I don't have time to write much now, but lots of good points have been made. I'll just toss out the other main idea for handling offline cash, which is Chaum's "Observer". The Observer is a tamper-proof device that sits inside (or plugs into) your computer, smart card, or PDA, and makes sure that you don't double spend. In fact, it is impossible to double spend because the Observer has to participate in every transaction. Yet Chaum has designed the protocols such that the Observer learns nothing about who you are or where you are spending.

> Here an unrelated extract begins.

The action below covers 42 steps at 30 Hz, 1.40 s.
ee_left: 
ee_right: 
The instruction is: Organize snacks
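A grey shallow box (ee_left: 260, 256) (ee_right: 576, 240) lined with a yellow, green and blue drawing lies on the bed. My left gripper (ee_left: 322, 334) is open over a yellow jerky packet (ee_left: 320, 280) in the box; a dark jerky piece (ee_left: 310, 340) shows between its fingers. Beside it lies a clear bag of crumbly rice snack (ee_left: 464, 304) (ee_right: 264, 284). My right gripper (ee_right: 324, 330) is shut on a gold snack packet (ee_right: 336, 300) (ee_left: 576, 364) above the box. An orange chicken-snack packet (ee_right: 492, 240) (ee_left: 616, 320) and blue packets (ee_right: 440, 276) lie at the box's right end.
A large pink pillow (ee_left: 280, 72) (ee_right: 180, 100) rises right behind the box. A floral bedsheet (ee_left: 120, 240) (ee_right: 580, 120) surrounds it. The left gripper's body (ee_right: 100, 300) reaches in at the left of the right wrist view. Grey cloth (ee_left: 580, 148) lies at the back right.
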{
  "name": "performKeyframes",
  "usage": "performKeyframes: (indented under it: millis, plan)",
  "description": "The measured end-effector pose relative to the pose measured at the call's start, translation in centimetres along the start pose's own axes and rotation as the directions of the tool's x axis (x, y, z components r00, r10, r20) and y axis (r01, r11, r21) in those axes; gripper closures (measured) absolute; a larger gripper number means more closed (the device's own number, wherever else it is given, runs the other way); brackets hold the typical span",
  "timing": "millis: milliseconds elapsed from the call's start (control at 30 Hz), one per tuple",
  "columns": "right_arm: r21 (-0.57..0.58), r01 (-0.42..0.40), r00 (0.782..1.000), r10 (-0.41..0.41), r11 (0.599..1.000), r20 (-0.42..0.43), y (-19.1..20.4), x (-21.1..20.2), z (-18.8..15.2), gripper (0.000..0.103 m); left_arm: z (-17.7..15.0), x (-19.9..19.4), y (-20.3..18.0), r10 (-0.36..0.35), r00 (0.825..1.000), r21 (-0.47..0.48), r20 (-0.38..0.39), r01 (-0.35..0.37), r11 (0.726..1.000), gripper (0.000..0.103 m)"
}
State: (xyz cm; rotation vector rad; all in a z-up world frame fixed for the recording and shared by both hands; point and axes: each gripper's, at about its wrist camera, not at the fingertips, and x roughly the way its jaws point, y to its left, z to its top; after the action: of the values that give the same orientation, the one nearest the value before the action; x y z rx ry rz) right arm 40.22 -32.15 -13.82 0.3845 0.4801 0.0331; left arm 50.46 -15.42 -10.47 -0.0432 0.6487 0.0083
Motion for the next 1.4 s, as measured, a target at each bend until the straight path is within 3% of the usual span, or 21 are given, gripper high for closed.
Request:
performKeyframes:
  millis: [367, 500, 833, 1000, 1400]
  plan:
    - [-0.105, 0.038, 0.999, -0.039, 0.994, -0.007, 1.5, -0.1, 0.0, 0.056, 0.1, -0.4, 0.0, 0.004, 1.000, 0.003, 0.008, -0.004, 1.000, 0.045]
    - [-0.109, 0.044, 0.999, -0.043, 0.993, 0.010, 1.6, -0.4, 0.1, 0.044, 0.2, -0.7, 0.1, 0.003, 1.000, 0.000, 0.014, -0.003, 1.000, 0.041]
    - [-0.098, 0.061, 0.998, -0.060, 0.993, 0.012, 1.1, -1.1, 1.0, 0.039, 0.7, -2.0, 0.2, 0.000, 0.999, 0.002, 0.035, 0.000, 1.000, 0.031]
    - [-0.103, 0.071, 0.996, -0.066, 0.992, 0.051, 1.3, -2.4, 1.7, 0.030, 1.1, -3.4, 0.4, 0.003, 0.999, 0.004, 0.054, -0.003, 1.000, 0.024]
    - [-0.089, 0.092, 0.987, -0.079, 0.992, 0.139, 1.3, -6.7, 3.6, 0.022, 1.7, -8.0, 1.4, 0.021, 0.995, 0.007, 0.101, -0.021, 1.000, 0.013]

The technical requirements of the Observer in Brands' scheme are that it store 146 bytes plus 18 bytes per coin, and be able to do the discrete log signature, which basically requires 512-bit multi-precision arithmetic. And it has to be tamper-proof. At one time I was skeptical about that but we see with Clipper that the NSA appears to be confident that data can be protected in tamper-proof modules.

With Observers you can have off-line cash that is as secure as on-line but without the costs of on-line validation. As a vendor, which would you rather accept: off-line cash where you rely on legal sanctions to track down cheaters; on-line cash where you call the bank and verify it for every transaction; or off-line cash where you can validate it right there locally without checking with any bank? Depending on the costs which the Observer adds to the digital wallet, that latter choice might be the most attractive.